Back To Richmond Main Street

I last posted on my project to build some sort of representwtion of the Main Street Station in Richmond, VA on a double-wide, lowered-deck T-TRAK module a little over three years ago. Looking at the dates on my photos, I began the project in 2019, three years before that. The idea has been to build a basic shape of the station from foamcore in N scale -- it's possible to find various dimensioned drawings on the web -- and gradually to add a "skin" of photos printed off the web reduced to N scale. Here is how it started:
It appears that not long after my last post in 2022, I burned out and set the project aside. Here, by the way, is a recent overall photo of the prototype
The station originally served the Chesapeake & Ohio and Seaboard Air Line, buit it sat vacant after Amtrak in 1971. In the 1990s, the city restored it as a wedding and event venue, and it eventually resumed use as an Amtrak station on the line to Newport News, VA. The train shed is now used as a convention hall.

I posted last week that I'm feeling encouraged by recent T-TRAK projects, and I decided to return to the Richmond Main Street module. It turns out that I never laid permanent track on it, so I added permanent double-track Unitrack and wired it to a terminal strip under the deck. The prototype is now single track, but the C&O side was double track in earlier years.

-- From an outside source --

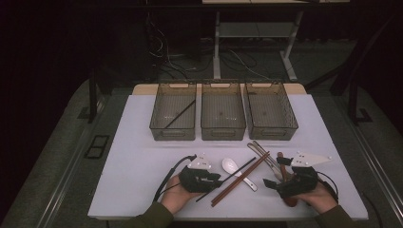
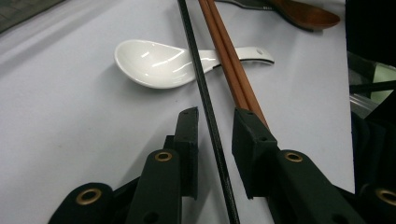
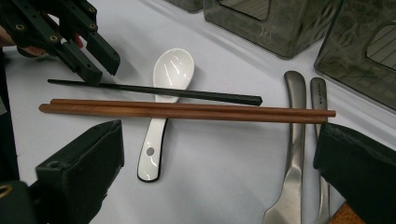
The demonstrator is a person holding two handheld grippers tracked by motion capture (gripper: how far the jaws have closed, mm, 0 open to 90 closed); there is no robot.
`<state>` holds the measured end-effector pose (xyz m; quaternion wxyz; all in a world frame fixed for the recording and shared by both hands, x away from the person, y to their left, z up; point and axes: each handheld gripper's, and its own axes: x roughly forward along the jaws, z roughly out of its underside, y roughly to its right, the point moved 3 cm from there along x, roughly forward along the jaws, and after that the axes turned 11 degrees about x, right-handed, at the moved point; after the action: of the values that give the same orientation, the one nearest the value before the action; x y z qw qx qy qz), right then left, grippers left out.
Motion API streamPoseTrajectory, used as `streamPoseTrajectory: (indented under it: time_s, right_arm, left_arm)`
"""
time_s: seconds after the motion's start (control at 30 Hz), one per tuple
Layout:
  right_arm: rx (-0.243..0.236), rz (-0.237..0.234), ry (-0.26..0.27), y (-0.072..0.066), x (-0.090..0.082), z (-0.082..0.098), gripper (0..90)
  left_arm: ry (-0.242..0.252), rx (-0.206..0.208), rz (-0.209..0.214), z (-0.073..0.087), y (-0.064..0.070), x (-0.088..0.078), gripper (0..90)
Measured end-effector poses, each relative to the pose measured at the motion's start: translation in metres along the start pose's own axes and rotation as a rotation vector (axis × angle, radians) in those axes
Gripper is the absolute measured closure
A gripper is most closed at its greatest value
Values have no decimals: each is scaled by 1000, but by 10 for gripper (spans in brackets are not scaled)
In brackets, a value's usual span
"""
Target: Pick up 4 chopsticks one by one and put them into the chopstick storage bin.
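A black chopstick (image 1: 233, 175) (image 2: 201, 74) lies slanted on the white table (image 1: 138, 156), across a white ceramic spoon (image 1: 230, 165) (image 2: 149, 63). Two brown chopsticks (image 1: 240, 179) (image 2: 226, 56) lie right beside it. My left gripper (image 1: 216, 183) (image 2: 215, 116) straddles the black chopstick's near end, its jaws narrow, with a small gap on each side of the stick. In the right gripper view that left gripper (image 3: 88, 60) hovers over the stick's end (image 3: 60, 82). My right gripper (image 1: 273, 184) (image 3: 219, 140) points left, jaws wide, with nothing between them.
Three clear bins stand in a row at the back: the left one (image 1: 173, 127) holds a black chopstick (image 1: 180, 114), beside the middle (image 1: 223, 128) and right (image 1: 273, 128) bins. Metal utensils (image 1: 263, 154) (image 3: 294, 116) and a wooden spoon (image 1: 280, 159) (image 2: 306, 14) lie by the right gripper.
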<state>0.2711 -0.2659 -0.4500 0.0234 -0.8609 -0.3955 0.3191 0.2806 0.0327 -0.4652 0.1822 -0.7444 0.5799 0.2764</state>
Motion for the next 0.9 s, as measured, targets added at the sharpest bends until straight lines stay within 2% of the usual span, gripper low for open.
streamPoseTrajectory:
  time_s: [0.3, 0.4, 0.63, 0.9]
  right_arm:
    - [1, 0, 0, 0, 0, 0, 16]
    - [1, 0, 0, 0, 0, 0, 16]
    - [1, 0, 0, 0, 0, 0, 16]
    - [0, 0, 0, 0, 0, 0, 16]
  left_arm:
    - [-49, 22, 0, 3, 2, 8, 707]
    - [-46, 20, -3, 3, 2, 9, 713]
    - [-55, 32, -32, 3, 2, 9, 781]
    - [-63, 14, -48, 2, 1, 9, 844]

Here's the current status with track laid and power hooked up:

The next stage will be to finish the large dormers and chimney, which for now are just cardboard facades. They will need backup pieces and roofs to bulk them up and straighten them out. I'm also scaling and printing more "skin" to add around the side and rear, and I need to add the roof between the headhouse and the train shed.

Some time ago, I heard from a guy who was thinking about doing this in 3D print, but I never heard more. I think doing this in any sort of detailed depth would be close to a lifetime project, and you'd either need to locate the original architectural drawings, digitize them, and translate them to Sketchup, or do some sort of mega scan of the actual building.

What I'm doing is purely to satisfy myself, and it probably won't impress too many other folks, but it will at least turn out to be doable.